[GRRN] WTO Issues and the Environment

RecycleWorlds (anderson@msn.fullfeed.com)
Thu, 4 Nov 1999 09:18:20 -0600


Here's Peter Montague's latest write up on the World Trade
Organization. I have always harbored a bit of a reservation jumping whole
hog on this ship because, notwithstanding the validity of much of the
critique, I am concerned that, while I deeply appreciate the role of unions
in economic justice, some of these complaints are cover for blanke
opposition to all trade some of which I feel can be justified whenb
considered in the fullest sense that recognizes
labor/environmental/consumer factors.

But, this snippet from the full piece below is one which recyclers
can't ignore:

"[T]he European Union has announced its intention to ban
electronic products that contain lead, mercury, cadmium,
hexavalent chromium and halogenated flame retardants by the year
2004.[3,pgs.30-32;4] The EU also intends to require that 5% of
the plastics in electronic components must be recycled, and
further the EU intends to make electronics manufacturers
responsible for their products from cradle to grave -- the
manufacturer retains responsibility for ultimate disposal. (Such
approaches are being used successfully in Germany today.)
Acting on behalf of the American Electronics Association (IBM,
Motorola, Microsoft, Raytheon, etc.) the Clinton/Gore
administration immediately filed an aggressive challenge to the
EU's proposal.

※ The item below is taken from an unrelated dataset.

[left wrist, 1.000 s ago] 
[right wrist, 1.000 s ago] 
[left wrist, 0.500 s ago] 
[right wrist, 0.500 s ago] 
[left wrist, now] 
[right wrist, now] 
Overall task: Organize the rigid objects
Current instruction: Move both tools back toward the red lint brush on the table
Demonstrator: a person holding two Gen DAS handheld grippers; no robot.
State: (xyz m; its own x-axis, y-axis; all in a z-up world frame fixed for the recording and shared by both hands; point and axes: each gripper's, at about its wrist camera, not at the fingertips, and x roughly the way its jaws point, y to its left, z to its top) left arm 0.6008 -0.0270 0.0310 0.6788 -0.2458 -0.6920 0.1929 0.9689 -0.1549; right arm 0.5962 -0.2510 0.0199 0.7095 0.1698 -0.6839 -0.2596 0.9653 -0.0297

The EU proposal is WTO-illegal for many reasons,
the U.S. says. And the U.S. is almost certainly right.
If the U.S. wins the electronics dispute, which seems very
likely, Congress will not have to raise these issues because the
EU's attempt to impose pollution prevention on the electronics
industry will have been declared illegal by bureaucrats in
Geneva, Switzerland, and their decision will override U.S. (and
European Union) law."

Extended Producer Responsibility is a growing movement among the
recycling community to correct for manifest free market failure. If
Montague's description is correct, we need to evaluate whether we as a
country are (1) not only doing something that's very wrong, but also (2) at
risk of losing critical leverage. By the latter, I mean it becomes
substantially more difficult for global companies to claim "it can't be
done" with regard to easy disassembly for recycling, recycled content, or
any number of similar issues, if they're doing it in Europe.

Peter

=======================Electronic Edition========================
. .
. RACHEL'S ENVIRONMENT & HEALTH WEEKLY #674 .
. ---October 28, 1999--- .
. HEADLINES: .
. THE WTO AND FREE TRADE--PART 2 .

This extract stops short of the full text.